Restore is allowlist-only. The Activity Log has a "Restore" button on update rows, but only for fields in auditRestoreAllowlist.ts. Status enums, money amounts, and assignment ownership are never auto-restorable, those need a human decision. The allowlist is the security boundary.
What broke (the honest section)
Activation latency on retainers. When a PM activates a heavy retainer scope, the portal generates milestones, tasks, and a per-task AI brief. The auto-assigner runs ~5 queries per task to score-and-pick by skill and workload. On a 30-deliverable retainer that's 150 sequential queries before the activation finishes. First version timed out the request. Fix was to hand the activation to a background queue and stream status back to the UI; meanwhile I shipped a "Activating… (spinning up tasks)" disabled state on the button so PMs don't double-click during the 70 seconds.

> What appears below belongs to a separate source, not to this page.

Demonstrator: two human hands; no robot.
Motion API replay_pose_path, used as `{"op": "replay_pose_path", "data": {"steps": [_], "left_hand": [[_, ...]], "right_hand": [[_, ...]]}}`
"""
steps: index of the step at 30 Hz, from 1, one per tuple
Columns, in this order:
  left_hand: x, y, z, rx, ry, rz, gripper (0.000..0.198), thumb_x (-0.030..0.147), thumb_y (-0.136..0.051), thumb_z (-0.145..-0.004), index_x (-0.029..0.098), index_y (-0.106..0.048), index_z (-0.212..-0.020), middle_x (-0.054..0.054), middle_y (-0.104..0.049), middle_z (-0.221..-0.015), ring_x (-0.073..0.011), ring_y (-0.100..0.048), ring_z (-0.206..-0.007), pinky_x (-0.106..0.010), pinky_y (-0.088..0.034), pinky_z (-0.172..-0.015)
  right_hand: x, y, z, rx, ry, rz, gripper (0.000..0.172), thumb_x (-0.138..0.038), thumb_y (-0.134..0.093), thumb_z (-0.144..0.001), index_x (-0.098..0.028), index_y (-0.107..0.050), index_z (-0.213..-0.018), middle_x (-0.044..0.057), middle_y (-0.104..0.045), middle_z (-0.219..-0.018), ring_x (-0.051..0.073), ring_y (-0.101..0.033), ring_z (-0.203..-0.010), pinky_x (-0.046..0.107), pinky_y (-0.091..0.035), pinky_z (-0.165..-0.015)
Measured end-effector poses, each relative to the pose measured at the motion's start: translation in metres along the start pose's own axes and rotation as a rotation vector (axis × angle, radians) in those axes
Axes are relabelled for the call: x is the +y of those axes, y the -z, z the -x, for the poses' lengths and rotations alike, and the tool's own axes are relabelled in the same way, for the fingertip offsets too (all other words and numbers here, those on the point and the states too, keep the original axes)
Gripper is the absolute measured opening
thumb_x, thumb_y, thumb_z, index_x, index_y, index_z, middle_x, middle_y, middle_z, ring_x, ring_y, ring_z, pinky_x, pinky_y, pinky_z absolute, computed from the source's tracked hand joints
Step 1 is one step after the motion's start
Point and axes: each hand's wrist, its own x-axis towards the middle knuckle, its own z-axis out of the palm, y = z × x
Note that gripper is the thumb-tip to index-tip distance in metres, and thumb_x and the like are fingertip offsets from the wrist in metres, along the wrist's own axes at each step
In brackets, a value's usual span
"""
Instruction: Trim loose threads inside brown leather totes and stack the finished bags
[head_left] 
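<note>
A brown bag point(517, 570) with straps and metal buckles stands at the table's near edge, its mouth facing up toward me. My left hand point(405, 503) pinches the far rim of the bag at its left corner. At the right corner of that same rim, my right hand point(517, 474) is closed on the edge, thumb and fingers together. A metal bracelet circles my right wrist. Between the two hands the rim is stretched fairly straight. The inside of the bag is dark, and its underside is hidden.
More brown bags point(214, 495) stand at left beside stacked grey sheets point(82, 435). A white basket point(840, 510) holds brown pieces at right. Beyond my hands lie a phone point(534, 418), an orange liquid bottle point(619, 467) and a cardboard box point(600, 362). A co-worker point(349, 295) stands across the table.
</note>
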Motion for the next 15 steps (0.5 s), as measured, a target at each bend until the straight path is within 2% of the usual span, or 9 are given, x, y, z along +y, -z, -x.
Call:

The Stripe-bypass coupon was supposed to be temporary. I shipped a BYPASS_COUPONS env var to support the demo period before live Stripe keys landed. It's still there. It will probably stay there as a comp/demo path. Some "temporary" hacks earn their keep.
"Lock scope" is a terminology hill I died on. PMs initially submitted call notes via "Mark as Call Done" which then locked the scope. Felt fine until users complained the verb didn't match the action, they were locking a scope, not just marking a call done. Renamed the button to "Lock Scope" and added an "Unlock & re-scope" button for the assigned PM. Sounds trivial. Took two iterations and a lot of email-template editing because the lock flips a notification + dashboard banner + email cascade.
The first cancellation flow was a hard delete. Wrong. Cancellation needs to keep the row, delete tasks, revert the inquiry to a re-scopeable state, and issue a credit. Took a v3.10 rebuild. The credit ledger now lives as ClientCredit rows; the finance module (planned) will treat them as first-class.
What's next
A separate platform for healthcare ops, different shape, different domain. Coming soon.
A finance module for the agency portal, mirroring the cancellation pattern: separate API + email template + admin UI + audit hooks. Expense tracking, salaried payroll, monthly reports. Last open loop on the roadmap.